Previously, groups have shown that antibody fragments [23] and small peptides [15] selected to bind to the pIgR are able to use this receptor to enter cells and transcytose from the basolateral to the apical side. Here, we show a similar mechanism but with a different approach, namely with VHH technology. By making use of the easy genetic manipulation of the VHH genes, we were able to show that bivalent and biparatopic constructs were able to enhance the endocytosis of the hpIgR significantly, suggesting that these VHHs cluster the receptor and thereby speed up internalization. However, only one VHH of a selected few showed that increased endocytosis also correlated with a higher transcytotic capacity (1d2-15-4b7). This indicates that the system can be delicate, as increased internalization not always leads to an enhanced transcytotic capacity (e.g. 4b11-5-1e7). A possible explanation could be that on the one hand clustering can result in a heightened transcytosis rate but on the other hand can also target the receptor towards another fate (e.g. degradation in the lysosome or recycling back to the basolateral plasma membrane). This probably depends on the way the receptors are clustered (i.e. which epitope groups are linked). In this respect, the clustering should not be restricted to the use of biparatopic constructs but should also be possible with bivalent constructs. Screening of more bivalent and biparatopic compounds might therefore yield other VHHs that give similar results as 1d2-15-4b7.
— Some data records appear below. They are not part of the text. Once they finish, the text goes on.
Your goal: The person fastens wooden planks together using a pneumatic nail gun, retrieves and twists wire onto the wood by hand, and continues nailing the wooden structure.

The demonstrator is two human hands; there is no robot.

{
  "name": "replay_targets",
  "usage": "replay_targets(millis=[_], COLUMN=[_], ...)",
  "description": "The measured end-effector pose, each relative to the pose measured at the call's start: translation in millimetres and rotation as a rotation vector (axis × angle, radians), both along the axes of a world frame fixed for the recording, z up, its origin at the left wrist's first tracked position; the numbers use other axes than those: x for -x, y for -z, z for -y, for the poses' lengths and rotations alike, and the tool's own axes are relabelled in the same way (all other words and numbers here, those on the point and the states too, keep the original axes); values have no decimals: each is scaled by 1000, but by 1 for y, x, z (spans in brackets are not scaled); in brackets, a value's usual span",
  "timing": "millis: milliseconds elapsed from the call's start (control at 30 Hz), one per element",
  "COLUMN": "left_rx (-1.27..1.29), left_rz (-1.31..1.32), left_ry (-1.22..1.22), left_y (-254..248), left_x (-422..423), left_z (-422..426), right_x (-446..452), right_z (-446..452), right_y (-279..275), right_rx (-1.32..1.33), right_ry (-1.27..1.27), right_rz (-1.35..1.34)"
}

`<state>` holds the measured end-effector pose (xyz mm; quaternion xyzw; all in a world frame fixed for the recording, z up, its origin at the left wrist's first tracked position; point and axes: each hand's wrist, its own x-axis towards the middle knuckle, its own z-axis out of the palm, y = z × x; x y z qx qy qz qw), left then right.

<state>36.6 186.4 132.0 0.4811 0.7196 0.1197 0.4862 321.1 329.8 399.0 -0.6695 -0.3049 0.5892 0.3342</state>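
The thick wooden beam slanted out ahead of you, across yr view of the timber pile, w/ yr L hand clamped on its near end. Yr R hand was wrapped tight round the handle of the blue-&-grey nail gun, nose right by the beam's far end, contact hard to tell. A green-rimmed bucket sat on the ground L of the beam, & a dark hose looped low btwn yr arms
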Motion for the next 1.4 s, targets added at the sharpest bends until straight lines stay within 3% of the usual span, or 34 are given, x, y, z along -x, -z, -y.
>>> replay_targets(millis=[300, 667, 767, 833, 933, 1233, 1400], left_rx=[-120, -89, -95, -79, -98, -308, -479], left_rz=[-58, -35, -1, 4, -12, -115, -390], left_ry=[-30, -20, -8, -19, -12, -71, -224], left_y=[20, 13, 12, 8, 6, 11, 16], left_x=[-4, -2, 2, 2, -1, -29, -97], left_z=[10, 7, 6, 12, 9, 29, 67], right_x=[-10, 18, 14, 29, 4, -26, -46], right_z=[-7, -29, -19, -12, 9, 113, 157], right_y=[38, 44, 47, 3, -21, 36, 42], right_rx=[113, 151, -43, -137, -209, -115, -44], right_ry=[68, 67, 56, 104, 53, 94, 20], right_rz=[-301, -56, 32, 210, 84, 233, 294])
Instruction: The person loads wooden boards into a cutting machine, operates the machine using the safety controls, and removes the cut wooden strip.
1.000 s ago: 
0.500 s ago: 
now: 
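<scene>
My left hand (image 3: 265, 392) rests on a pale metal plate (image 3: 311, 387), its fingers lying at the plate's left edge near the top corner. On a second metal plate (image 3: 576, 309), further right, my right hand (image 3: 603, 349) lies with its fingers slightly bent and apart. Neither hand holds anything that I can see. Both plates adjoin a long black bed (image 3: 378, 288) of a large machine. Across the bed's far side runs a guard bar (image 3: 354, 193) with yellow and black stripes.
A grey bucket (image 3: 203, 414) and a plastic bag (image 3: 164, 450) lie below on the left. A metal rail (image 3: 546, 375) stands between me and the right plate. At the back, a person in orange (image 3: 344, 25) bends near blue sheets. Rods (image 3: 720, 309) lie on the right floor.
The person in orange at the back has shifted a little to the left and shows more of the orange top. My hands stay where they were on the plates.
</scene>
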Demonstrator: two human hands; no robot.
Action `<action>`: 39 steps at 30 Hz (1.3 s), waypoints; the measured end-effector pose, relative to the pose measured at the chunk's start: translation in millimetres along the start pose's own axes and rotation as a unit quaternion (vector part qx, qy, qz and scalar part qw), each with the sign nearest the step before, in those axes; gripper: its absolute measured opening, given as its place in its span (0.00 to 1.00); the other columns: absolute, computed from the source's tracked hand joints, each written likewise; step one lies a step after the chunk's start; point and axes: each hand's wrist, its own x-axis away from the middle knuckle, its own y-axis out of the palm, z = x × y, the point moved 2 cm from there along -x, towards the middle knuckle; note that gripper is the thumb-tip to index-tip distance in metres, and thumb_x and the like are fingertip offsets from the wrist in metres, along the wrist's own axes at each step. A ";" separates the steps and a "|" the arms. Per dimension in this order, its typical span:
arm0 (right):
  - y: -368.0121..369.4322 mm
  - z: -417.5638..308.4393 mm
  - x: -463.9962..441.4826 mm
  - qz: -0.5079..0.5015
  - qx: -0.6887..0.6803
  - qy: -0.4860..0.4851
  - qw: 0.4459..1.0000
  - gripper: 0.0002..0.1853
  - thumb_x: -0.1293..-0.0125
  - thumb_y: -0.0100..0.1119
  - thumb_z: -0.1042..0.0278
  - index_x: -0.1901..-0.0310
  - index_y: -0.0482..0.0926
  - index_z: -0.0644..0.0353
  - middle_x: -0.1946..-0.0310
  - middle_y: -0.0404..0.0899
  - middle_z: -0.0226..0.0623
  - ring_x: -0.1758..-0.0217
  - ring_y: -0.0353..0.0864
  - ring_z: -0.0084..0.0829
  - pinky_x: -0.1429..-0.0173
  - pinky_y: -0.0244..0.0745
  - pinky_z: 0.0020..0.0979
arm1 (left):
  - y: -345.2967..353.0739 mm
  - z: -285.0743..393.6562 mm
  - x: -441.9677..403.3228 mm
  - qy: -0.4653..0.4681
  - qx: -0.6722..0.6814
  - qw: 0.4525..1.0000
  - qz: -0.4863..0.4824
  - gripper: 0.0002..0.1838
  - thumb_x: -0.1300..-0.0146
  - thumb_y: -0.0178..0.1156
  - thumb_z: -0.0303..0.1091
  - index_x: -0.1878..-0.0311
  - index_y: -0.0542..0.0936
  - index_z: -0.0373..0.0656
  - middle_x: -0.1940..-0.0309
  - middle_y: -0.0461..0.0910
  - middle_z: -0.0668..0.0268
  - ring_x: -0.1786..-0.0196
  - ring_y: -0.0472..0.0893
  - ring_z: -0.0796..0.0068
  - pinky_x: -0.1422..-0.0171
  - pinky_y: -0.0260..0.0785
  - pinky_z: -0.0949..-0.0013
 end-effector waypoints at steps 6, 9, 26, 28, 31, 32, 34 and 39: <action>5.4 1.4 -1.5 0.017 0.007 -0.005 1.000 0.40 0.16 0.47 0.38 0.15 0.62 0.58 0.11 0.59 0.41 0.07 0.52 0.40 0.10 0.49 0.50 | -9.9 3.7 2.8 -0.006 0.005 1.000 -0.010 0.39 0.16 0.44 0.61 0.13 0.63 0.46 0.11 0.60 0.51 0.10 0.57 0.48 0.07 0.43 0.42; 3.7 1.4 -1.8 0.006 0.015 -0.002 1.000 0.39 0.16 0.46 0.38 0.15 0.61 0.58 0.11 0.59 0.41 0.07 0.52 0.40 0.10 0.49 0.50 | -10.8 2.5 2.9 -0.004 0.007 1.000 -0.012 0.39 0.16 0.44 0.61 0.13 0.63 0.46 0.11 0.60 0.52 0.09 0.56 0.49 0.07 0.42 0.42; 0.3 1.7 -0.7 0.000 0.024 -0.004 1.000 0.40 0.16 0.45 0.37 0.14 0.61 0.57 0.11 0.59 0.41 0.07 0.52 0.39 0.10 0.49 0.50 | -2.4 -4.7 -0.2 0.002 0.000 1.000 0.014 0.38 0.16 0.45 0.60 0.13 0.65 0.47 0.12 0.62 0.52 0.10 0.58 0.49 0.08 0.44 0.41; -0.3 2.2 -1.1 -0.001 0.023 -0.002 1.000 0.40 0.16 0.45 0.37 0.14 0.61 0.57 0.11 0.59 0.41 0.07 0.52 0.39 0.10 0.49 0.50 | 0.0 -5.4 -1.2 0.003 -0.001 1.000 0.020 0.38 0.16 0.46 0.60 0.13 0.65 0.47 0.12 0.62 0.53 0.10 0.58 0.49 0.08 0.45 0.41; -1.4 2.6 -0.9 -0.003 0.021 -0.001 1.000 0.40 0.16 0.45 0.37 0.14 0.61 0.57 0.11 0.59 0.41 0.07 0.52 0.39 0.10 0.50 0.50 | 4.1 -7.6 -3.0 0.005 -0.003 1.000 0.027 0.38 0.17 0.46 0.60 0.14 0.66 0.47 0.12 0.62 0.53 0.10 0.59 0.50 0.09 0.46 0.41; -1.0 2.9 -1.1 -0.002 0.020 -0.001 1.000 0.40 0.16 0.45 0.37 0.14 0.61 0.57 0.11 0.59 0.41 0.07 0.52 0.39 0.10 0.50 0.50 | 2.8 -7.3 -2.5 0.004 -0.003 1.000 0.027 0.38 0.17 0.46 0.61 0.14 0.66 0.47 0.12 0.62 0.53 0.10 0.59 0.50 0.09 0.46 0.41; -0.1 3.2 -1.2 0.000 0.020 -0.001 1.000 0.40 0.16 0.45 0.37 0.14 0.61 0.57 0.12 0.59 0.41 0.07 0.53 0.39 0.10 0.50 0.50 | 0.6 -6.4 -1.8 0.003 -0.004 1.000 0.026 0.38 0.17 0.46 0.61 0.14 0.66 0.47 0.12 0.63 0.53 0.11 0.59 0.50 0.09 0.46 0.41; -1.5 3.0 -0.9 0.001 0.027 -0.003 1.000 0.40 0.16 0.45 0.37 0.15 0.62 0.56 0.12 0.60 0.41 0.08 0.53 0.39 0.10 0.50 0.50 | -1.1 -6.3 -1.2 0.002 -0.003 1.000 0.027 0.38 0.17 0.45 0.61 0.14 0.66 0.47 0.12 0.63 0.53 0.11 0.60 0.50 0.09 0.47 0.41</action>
The exact mechanism by which bivalent and biparatopic constructs enhance the internalization rate is not clear. Although rate enhancement through receptor clustering is a tempting mechanism of action, other effects are not excluded by these experiments. Cell binding of VHHs at a saturated (1 µM) concentration in the internalization assays might lead to binding of the biparatopic constructs to the cells with only one head. This can theoretically mean that two constructs can bind the receptor at the same time. Subsequent internalization would lead to two fold more construct entering cells than the monovalent constructs per time unit, thereby explaining why biparatopics give more signal than monovalent constructs in the internalization assay. The transcytosis assay, where a sub-saturated concentration was used (1 nM), showed that the capacity of 1d2-15-4b7 to cross epithelial monolayers is higher in both cell systems than the two fold increase we would expect in this scenario, suggesting that another mechanism must be at work. However, it is clear that more experiments will need to be done to understand the exact mode of action.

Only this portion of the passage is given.